On a multiple choice examination with three possible answers for each of the five questions, what is the probability that a candidate would get four or more correct answers just by guessing?

#### Solution

The repeated guessing of correct answers from multiple-choice questions is Bernoulli trials. Let X represent the number of correct answers by guessing in the set of 5 multiple-choice questions.

Probability of getting a correct answer is, p = `1/3`

` therefore q = 1 - p = 1 -1/3 = 2/3`

Clearly, X has a binomial distribution with n = 5 and p = `1/3`.
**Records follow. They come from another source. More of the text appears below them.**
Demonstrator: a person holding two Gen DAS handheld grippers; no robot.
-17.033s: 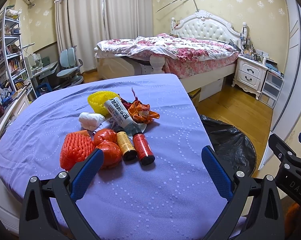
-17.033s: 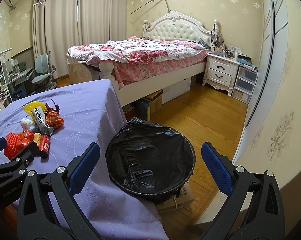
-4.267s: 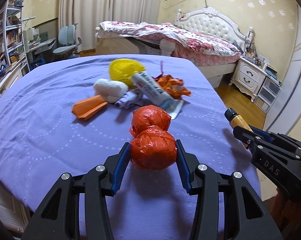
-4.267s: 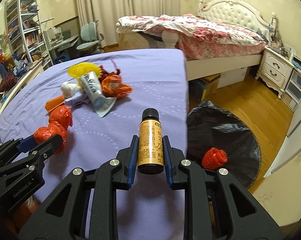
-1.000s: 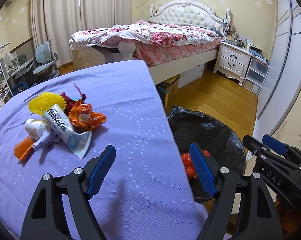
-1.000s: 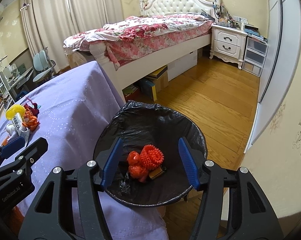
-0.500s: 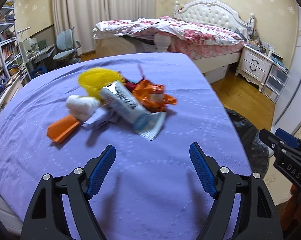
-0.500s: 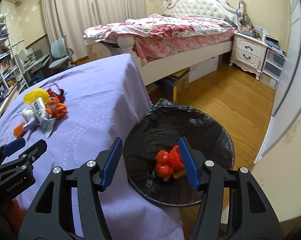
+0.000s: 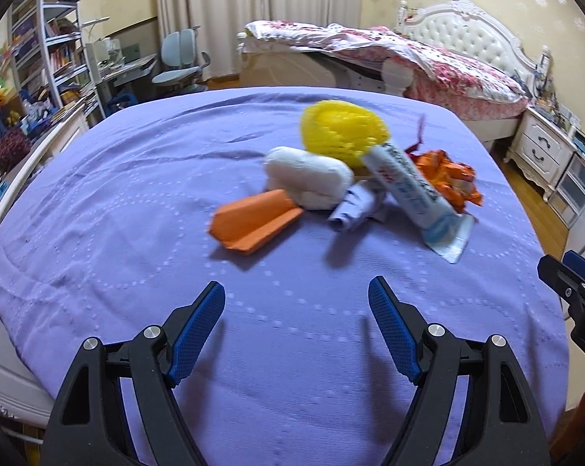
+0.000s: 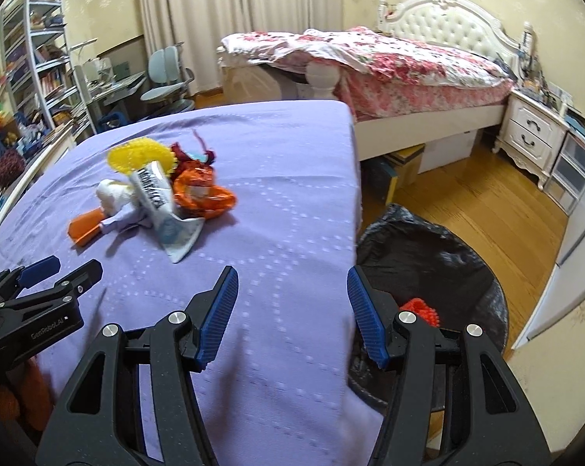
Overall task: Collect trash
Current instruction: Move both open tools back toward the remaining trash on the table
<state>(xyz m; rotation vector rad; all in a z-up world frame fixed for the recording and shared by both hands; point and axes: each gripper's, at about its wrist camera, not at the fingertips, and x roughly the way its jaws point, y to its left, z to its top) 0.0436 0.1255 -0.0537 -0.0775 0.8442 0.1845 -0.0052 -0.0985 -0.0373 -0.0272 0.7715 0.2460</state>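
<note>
A heap of trash lies on the purple table (image 9: 137,233): an orange folded paper (image 9: 253,223), a white wad (image 9: 308,178), a yellow foam net (image 9: 341,132), a toothpaste tube (image 9: 413,190), a lilac scrap (image 9: 352,209) and an orange wrapper (image 9: 448,178). My left gripper (image 9: 296,310) hangs open over bare cloth just short of the orange paper. My right gripper (image 10: 292,303) is open and empty above the table's right edge, with the heap (image 10: 156,190) to its upper left. Beside the table stands the black-lined bin (image 10: 440,256), holding a red foam net (image 10: 418,308).
A bed (image 10: 389,62) with a floral cover stands behind the table. A white nightstand (image 10: 533,136) is at the right, a bookshelf (image 9: 47,50), desk and blue chair (image 9: 180,62) at the back left. Wooden floor (image 10: 486,202) surrounds the bin.
Both grippers have swung left, from over the bin back over the table. The trash heap now fills the middle of the left view, and the bin has slid to the right view's edge.
</note>
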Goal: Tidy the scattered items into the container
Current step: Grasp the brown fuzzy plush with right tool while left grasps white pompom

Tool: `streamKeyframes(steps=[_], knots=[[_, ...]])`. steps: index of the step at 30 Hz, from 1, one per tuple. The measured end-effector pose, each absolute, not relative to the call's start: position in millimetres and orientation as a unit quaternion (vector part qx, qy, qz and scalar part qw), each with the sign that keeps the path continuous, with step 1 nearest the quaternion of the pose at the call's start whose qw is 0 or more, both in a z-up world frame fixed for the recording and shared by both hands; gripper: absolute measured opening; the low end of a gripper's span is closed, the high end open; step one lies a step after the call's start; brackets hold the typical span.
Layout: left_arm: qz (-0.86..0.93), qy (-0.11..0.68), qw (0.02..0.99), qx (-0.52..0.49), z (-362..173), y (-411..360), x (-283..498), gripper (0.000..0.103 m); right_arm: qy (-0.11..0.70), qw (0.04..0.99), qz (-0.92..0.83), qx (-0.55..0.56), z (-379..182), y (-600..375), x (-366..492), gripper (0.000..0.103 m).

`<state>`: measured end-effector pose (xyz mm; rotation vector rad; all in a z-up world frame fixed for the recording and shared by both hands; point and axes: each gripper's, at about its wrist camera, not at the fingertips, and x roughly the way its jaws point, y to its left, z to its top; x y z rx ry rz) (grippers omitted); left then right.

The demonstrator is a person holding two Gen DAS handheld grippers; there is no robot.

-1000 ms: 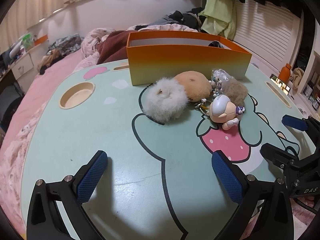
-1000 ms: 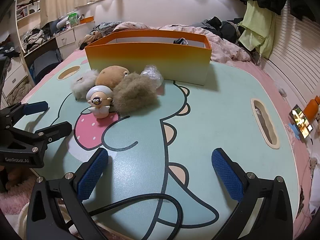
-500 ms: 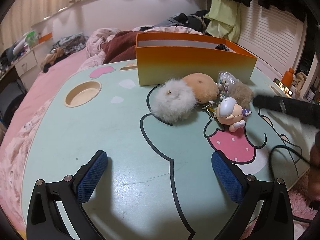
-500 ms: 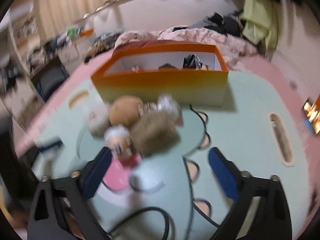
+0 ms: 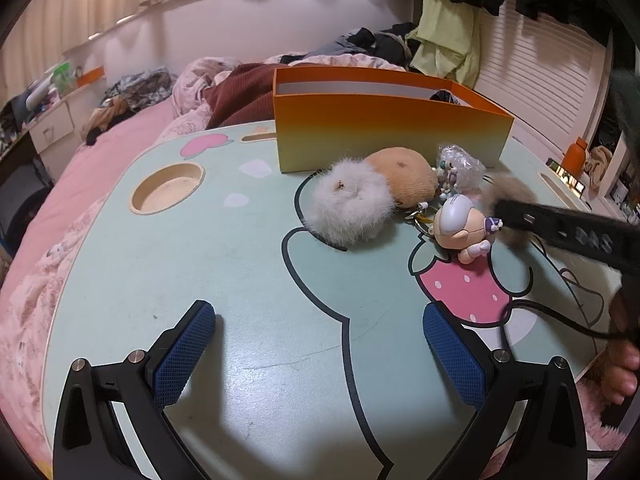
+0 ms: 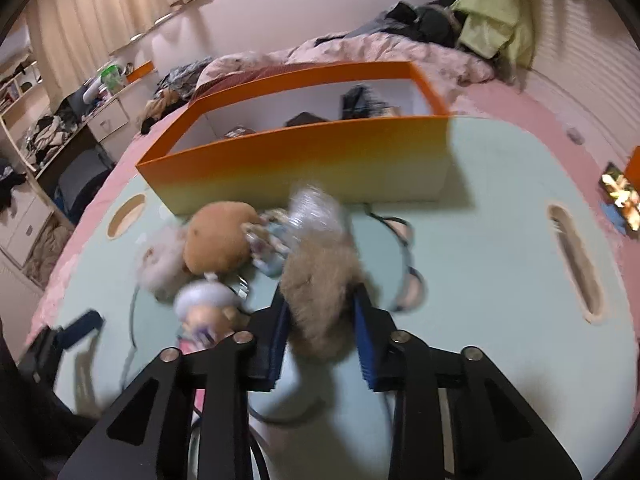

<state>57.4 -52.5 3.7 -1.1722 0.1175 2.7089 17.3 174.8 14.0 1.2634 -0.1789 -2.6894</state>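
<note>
The only lettering I can make out is on the black body of the right gripper (image 5: pixel 576 232) as it shows in the left wrist view: pale capitals that look like "DAS", blurred. Nothing else carries readable text.

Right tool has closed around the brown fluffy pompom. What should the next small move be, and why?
Probably lift it straight up. The right tool pinches the brown pompom, which sits among the other toys, and the orange box behind has a wall to clear.
</note>
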Motion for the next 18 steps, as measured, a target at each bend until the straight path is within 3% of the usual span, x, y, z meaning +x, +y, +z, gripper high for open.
streamKeyframes(steps=[7, 14, 18], knots=[[0.909, -0.031, 0.123, -0.396, 19.7, -74.8, 48.4, 0.102, -0.093, 0.089, -0.910, 0.393, 10.4, 201.9, 41.2, 0.030], [0.908, 0.013, 0.151, -0.390, 39.7, -65.1, 11.4, 0.081, -0.078, 0.091, -0.913, 0.390, 10.3, 199.2, 34.2, 0.030], [0.892, 0.015, 0.184, -0.412, 32.4, -51.6, -8.3, 0.075, -0.087, 0.097, -0.912, 0.389, 9.3, 202.5, 34.2, 0.030]])
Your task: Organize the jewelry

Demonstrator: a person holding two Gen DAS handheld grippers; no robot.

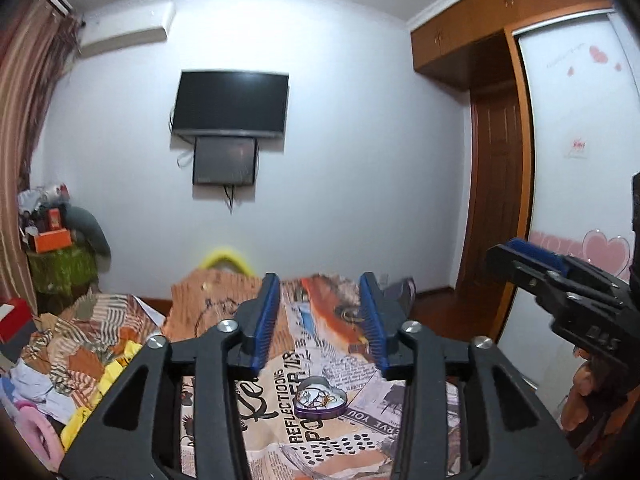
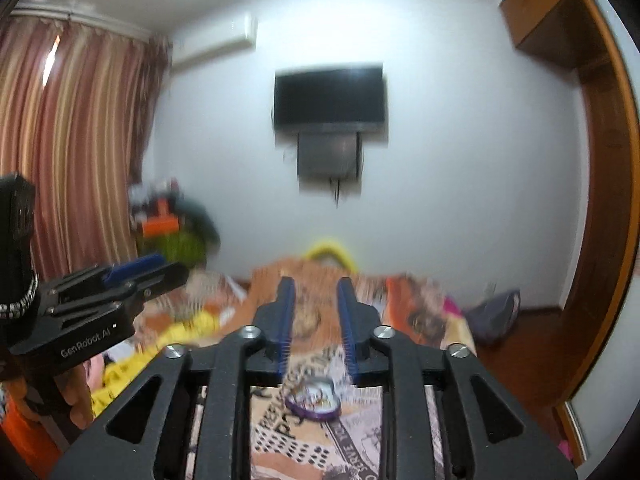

The p.m.f. of X is given by

P(X = x) = `"^nC_x p^x q^(n - x)`, x = 0, 1, 2, 4, 5

i.e. p(x) = `"^nC_x (1/3)^x (2/3)^(5-x)` x = 0, 1, 2, 3, 4, 5

P(four or more correct answers) = P[X ≥ 4] = p(4) + p(5)

`= ""^5C_4 (1/3)^4 (2/3)^(5 - 4) + "^5C_5 (1/3)^5 (2/3)^(5 - 5)`

`= 5xx(1/3)^4 xx (2/3)^1 + 1xx (1/3)^5 (2/3)^0`

`= (1/3)^4 [5 xx 2/3 + 1/3]`

`= (1/3)^4 [10/3 +1/3] = 1/81 xx 11/3 = 11/243`

Hence, the probability of getting four or more correct answers `11/243`.